**Task objective:** Produce as output only the lines below starting at the line with "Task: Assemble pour" and continuing through the line with "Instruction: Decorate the", each one exactly as written.

━━━━━━

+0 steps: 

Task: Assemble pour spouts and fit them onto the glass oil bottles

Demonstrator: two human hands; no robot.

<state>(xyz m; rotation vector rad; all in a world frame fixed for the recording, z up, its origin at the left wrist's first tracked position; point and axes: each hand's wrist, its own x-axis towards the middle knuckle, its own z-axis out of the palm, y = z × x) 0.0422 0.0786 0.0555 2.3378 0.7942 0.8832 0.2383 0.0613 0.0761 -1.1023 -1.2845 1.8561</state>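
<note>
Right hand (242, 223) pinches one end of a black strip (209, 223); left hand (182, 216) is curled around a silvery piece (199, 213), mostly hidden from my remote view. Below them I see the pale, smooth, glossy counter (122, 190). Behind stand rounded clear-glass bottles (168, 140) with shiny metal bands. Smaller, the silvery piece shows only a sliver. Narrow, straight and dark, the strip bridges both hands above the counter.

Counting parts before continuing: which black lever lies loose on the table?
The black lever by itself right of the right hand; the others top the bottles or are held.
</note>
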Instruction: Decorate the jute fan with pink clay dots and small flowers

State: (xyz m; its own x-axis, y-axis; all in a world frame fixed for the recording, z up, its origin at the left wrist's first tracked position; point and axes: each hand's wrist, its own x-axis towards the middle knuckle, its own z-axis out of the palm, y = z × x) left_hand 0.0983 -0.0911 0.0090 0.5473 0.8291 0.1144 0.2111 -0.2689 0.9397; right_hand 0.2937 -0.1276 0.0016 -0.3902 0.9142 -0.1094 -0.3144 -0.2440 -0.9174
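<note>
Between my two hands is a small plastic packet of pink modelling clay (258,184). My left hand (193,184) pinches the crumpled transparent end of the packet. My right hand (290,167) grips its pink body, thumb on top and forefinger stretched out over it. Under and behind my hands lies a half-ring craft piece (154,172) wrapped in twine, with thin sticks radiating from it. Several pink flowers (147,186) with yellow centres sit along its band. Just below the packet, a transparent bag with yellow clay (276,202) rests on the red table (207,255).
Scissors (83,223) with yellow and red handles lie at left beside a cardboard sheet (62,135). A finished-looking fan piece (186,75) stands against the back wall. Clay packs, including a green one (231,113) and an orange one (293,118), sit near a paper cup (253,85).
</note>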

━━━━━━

**Exercise result:**
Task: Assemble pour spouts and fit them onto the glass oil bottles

Demonstrator: two human hands; no robot.

<state>(xyz m; rotation vector rad; all in a world frame fixed for the recording, z up, its origin at the left wrist's first tracked position; point and axes: each hand's wrist, its own x-axis towards the middle knuckle, its own z-axis out of the palm, y = z × x) 0.0422 0.0786 0.0555 2.3378 0.7942 0.8832 0.2383 0.0613 0.0761 -1.1023 -1.2845 1.8561</state>
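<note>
Right hand (242, 223) pinches one end of a black strip (209, 223); left hand (182, 216) is curled around a silvery piece (199, 213), mostly hidden from my remote view. Below them I see the pale, smooth, glossy counter (122, 190). Behind stand rounded clear-glass bottles (168, 140) with shiny metal bands. Smaller, the silvery piece shows only a sliver. Narrow, straight and dark, the strip bridges both hands above the counter.

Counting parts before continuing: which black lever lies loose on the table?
The black lever by itself right of the right hand; the others top the bottles or are held.
</note>
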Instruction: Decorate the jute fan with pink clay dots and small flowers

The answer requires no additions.